**What needs to be done**
Each entry below should be retyped exactly as given.

**Provided entries**
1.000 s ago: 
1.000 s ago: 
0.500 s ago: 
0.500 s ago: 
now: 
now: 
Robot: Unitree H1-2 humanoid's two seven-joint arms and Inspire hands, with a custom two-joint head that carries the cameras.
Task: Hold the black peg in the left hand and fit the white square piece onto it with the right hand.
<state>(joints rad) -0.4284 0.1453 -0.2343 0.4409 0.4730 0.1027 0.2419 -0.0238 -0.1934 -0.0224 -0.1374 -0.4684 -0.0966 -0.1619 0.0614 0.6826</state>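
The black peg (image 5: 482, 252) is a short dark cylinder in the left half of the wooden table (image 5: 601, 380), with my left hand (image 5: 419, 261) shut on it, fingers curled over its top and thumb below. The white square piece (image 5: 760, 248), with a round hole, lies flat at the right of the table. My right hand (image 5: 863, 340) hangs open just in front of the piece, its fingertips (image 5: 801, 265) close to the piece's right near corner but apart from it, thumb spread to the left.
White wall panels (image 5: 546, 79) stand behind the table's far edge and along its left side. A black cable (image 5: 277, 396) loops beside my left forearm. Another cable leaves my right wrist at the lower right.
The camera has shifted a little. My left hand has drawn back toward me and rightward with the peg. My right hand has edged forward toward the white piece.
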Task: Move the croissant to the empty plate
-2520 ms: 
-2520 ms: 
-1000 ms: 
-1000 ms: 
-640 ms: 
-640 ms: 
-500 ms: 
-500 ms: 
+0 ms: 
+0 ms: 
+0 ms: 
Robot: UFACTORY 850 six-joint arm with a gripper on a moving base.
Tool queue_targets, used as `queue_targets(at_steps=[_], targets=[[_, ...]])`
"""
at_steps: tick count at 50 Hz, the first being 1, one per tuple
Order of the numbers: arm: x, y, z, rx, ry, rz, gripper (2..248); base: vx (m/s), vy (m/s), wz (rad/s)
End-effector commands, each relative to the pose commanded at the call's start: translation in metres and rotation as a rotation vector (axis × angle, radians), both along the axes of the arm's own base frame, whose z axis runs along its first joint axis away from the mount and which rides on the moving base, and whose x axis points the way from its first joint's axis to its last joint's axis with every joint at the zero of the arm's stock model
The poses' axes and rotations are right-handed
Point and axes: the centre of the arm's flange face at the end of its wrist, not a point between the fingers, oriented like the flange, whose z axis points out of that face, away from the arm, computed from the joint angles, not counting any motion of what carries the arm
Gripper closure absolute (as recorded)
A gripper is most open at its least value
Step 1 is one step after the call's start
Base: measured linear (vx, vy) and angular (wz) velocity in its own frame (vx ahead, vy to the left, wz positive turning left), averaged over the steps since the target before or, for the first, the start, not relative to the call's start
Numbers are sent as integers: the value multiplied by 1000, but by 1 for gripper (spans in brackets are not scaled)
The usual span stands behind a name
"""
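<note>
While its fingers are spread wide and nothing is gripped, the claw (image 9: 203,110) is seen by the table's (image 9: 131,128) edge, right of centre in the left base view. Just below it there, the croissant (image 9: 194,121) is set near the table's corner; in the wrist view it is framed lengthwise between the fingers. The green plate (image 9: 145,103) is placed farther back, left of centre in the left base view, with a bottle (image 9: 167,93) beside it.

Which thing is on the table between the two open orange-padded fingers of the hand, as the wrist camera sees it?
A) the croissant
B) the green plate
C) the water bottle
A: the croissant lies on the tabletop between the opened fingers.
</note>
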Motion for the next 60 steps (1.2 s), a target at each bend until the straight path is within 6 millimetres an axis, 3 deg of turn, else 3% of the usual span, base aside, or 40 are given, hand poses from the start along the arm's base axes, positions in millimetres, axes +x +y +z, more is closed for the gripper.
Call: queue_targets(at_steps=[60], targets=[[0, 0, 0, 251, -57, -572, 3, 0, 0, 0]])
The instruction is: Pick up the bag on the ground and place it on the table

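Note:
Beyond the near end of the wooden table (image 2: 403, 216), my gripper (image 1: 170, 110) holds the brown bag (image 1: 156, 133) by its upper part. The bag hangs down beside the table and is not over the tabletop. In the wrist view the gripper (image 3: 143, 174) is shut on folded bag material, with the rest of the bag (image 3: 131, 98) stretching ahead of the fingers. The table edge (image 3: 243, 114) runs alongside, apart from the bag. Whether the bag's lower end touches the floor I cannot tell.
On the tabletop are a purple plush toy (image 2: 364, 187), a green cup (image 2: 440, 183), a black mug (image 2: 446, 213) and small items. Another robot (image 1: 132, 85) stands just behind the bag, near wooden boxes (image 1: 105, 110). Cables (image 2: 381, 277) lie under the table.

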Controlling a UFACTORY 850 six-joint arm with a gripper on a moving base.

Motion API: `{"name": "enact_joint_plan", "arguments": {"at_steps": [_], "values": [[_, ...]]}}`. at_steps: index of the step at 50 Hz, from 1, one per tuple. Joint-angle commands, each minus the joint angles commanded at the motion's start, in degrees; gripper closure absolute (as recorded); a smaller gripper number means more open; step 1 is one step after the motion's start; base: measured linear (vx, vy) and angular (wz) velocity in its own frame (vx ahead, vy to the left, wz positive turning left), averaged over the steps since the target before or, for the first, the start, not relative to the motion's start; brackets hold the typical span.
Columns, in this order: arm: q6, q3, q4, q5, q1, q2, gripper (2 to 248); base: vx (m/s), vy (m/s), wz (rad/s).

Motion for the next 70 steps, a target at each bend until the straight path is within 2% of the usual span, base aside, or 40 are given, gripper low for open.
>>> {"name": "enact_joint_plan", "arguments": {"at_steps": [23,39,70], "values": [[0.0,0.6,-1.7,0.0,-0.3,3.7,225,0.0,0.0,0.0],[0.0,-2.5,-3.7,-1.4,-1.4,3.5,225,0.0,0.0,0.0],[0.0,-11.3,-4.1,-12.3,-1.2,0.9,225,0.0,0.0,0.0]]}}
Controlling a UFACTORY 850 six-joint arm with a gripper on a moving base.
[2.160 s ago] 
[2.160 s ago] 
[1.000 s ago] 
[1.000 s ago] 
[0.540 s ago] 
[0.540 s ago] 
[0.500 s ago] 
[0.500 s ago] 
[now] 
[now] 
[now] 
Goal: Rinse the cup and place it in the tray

**Response below**
1.000 s ago: 
1.000 s ago: 
0.500 s ago: 
0.500 s ago: 
now: 
now: 
Robot: Unitree H1-2 humanoid's two seven-joint arms and Inspire hands, with a custom two-joint head that carries the cameras.
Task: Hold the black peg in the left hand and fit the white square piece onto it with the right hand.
<state>(joints rad) -0.4284 0.1453 -0.2343 0.4409 0.4730 0.1027 0.2419 -0.0238 -0.1934 -0.0224 -0.1374 -0.4684 -0.0966 -0.1619 0.0614 0.6826</state>
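The black peg (image 5: 482, 252) is a short dark cylinder in the left half of the wooden table (image 5: 601, 380), with my left hand (image 5: 419, 261) shut on it, fingers curled over its top and thumb below. The white square piece (image 5: 760, 248), with a round hole, lies flat at the right of the table. My right hand (image 5: 863, 340) hangs open just in front of the piece, its fingertips (image 5: 801, 265) close to the piece's right near corner but apart from it, thumb spread to the left.
White wall panels (image 5: 546, 79) stand behind the table's far edge and along its left side. A black cable (image 5: 277, 396) loops beside my left forearm. Another cable leaves my right wrist at the lower right.
The camera has shifted a little. My left hand has drawn back toward me and rightward with the peg. My right hand has edged forward toward the white piece.
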Task: Move the croissant to the empty plate
-2520 ms: 
-2520 ms: 
-1000 ms: 
-1000 ms: 
-640 ms: 
-640 ms: 
-500 ms: 
-500 ms: 
+0 ms: 
+0 ms: 
+0 ms: 
Robot: UFACTORY 850 six-joint arm with a gripper on a moving base.
Tool queue_targets, used as `queue_targets(at_steps=[_], targets=[[_, ...]])`
"""
at_steps: tick count at 50 Hz, the first being 1, one per tuple
Order of the numbers: arm: x, y, z, rx, ry, rz, gripper (2..248); base: vx (m/s), vy (m/s), wz (rad/s)
End-effector commands, each relative to the pose commanded at the call's start: translation in metres and rotation as a rotation vector (axis × angle, radians), both along the axes of the arm's own base frame, whose z axis runs along its first joint axis away from the mount and which rides on the moving base, and whose x axis points the way from its first joint's axis to its last joint's axis with every joint at the zero of the arm's stock model
The poses' axes and rotations are right-handed
Point and axes: the centre of the arm's flange face at the end of its wrist, not a point between the fingers, oriented like the flange, whose z axis points out of that face, away from the arm, computed from the joint angles, not counting any motion of what carries the arm
Gripper closure absolute (as recorded)
A gripper is most open at its least value
Step 1 is one step after the call's start
Base: measured linear (vx, vy) and angular (wz) velocity in its own frame (vx ahead, vy to the left, wz positive turning left), averaged over the steps since the target before or, for the first, the start, not relative to the call's start
Numbers are sent as integers: the value multiplied by 1000, but by 1 for gripper (spans in brackets are not scaled)
The usual span stands behind a name
"""
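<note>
While its fingers are spread wide and nothing is gripped, the claw (image 9: 203,110) is seen by the table's (image 9: 131,128) edge, right of centre in the left base view. Just below it there, the croissant (image 9: 194,121) is set near the table's corner; in the wrist view it is framed lengthwise between the fingers. The green plate (image 9: 145,103) is placed farther back, left of centre in the left base view, with a bottle (image 9: 167,93) beside it.

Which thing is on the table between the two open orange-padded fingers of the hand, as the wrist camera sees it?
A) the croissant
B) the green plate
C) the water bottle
A: the croissant lies on the tabletop between the opened fingers.
</note>
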Motion for the next 60 steps (1.2 s), a target at each bend until the straight path is within 6 millimetres an axis, 3 deg of turn, else 3% of the usual span, base aside, or 40 are given, hand poses from the start along the arm's base axes, positions in millimetres, axes +x +y +z, more is closed for the gripper.
Call: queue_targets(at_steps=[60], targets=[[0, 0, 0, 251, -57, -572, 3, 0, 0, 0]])
The instruction is: Pick up the bag on the ground and place it on the table

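Note:
Beyond the near end of the wooden table (image 2: 403, 216), my gripper (image 1: 170, 110) holds the brown bag (image 1: 156, 133) by its upper part. The bag hangs down beside the table and is not over the tabletop. In the wrist view the gripper (image 3: 143, 174) is shut on folded bag material, with the rest of the bag (image 3: 131, 98) stretching ahead of the fingers. The table edge (image 3: 243, 114) runs alongside, apart from the bag. Whether the bag's lower end touches the floor I cannot tell.
On the tabletop are a purple plush toy (image 2: 364, 187), a green cup (image 2: 440, 183), a black mug (image 2: 446, 213) and small items. Another robot (image 1: 132, 85) stands just behind the bag, near wooden boxes (image 1: 105, 110). Cables (image 2: 381, 277) lie under the table.
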
Controlling a UFACTORY 850 six-joint arm with a gripper on a moving base.

Motion API: `{"name": "enact_joint_plan", "arguments": {"at_steps": [_], "values": [[_, ...]]}}`. at_steps: index of the step at 50 Hz, from 1, one per tuple. Joint-angle commands, each minus the joint angles commanded at the motion's start, in degrees; gripper closure absolute (as recorded); a smaller gripper number means more open; step 1 is one step after the motion's start; base: measured linear (vx, vy) and angular (wz) velocity in its own frame (vx ahead, vy to the left, wz positive turning left), averaged over the steps since the target before or, for the first, the start, not relative to the motion's start; brackets hold the typical span.
Columns, in this order: arm: q6, q3, q4, q5, q1, q2, gripper (2 to 248); base: vx (m/s), vy (m/s), wz (rad/s).

Motion for the next 70 steps, a target at each bend until the straight path is within 2% of the usual span, base aside, or 40 are given, gripper low for open.
>>> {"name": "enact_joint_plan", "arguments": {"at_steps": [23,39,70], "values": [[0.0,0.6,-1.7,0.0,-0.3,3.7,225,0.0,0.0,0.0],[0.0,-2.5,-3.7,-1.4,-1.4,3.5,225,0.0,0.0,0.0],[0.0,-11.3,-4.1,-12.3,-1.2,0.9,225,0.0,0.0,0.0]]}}
Controlling a UFACTORY 850 six-joint arm with a gripper on a moving base.
[2.160 s ago] 
[2.160 s ago] 
[1.000 s ago] 
[1.000 s ago] 
[0.540 s ago] 
[0.540 s ago] 
[0.500 s ago] 
[0.500 s ago] 
[now] 
[now] 
[now] 
Goal: Rinse the cup and place it in the tray

What was requested is fully covered by this answer.